Exercise instructions: Only some lines are wanted. Transcribe, exactly, the lines below from the line with "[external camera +" up to and including the line with "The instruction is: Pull".

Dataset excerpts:
--- START ---

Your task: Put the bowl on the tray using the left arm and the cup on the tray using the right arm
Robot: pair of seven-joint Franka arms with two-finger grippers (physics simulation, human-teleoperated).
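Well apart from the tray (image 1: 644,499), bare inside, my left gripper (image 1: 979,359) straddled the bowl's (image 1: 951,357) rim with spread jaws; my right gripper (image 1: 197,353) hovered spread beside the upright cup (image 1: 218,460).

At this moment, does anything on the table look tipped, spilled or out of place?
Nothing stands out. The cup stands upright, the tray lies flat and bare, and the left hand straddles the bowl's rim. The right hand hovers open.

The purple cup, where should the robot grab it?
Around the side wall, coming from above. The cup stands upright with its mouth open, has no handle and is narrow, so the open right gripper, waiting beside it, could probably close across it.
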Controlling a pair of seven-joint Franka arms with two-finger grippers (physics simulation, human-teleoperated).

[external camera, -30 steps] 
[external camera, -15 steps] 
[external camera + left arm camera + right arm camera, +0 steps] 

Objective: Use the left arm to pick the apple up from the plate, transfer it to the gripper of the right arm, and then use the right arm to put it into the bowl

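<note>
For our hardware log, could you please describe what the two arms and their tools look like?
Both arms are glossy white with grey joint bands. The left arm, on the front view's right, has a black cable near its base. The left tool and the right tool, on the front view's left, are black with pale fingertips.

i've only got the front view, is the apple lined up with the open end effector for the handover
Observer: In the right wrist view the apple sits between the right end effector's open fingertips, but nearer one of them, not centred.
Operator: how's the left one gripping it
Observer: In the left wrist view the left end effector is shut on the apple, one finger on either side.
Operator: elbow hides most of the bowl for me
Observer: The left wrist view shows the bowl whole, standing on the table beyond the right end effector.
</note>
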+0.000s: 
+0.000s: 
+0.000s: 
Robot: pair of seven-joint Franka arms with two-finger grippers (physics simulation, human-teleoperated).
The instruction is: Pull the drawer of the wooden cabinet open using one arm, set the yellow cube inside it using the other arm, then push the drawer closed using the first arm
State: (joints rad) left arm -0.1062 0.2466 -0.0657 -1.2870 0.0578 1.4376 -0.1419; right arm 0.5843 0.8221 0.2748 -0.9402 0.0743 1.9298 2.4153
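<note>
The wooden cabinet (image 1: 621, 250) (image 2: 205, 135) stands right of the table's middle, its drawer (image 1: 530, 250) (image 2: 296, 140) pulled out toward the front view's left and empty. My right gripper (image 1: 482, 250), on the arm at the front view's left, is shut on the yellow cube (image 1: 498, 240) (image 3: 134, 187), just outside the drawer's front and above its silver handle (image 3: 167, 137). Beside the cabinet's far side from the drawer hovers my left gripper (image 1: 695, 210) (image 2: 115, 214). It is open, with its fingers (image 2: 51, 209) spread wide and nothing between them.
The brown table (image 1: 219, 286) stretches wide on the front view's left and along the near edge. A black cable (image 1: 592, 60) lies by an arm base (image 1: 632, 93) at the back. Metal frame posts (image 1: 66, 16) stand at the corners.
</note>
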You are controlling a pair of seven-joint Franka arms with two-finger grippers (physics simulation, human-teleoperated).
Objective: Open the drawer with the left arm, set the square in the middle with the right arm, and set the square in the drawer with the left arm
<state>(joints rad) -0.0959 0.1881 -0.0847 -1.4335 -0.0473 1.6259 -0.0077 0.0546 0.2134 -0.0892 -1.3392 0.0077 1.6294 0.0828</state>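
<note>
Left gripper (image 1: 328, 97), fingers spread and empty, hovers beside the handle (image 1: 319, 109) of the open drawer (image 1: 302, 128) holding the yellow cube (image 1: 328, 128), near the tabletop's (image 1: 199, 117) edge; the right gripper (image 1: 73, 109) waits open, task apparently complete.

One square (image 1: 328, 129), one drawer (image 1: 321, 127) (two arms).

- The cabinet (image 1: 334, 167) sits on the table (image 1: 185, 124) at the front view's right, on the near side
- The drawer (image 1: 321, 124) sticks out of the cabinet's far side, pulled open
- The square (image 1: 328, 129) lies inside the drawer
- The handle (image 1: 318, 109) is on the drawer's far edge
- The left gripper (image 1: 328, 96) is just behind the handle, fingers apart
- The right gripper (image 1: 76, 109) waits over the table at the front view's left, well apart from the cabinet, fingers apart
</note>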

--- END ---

Exercise result:
[external camera + left arm camera + right arm camera, +0 steps] 

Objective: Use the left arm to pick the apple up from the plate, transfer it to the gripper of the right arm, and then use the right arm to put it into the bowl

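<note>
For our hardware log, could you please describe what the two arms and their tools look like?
Both arms are glossy white with grey joint bands. The left arm, on the front view's right, has a black cable near its base. The left tool and the right tool, on the front view's left, are black with pale fingertips.

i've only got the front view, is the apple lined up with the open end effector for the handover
Observer: In the right wrist view the apple sits between the right end effector's open fingertips, but nearer one of them, not centred.
Operator: how's the left one gripping it
Observer: In the left wrist view the left end effector is shut on the apple, one finger on either side.
Operator: elbow hides most of the bowl for me
Observer: The left wrist view shows the bowl whole, standing on the table beyond the right end effector.
</note>
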+0.000s: 
+0.000s: 
+0.000s: 
Robot: pair of seven-joint Franka arms with two-finger grippers (physics simulation, human-teleoperated).
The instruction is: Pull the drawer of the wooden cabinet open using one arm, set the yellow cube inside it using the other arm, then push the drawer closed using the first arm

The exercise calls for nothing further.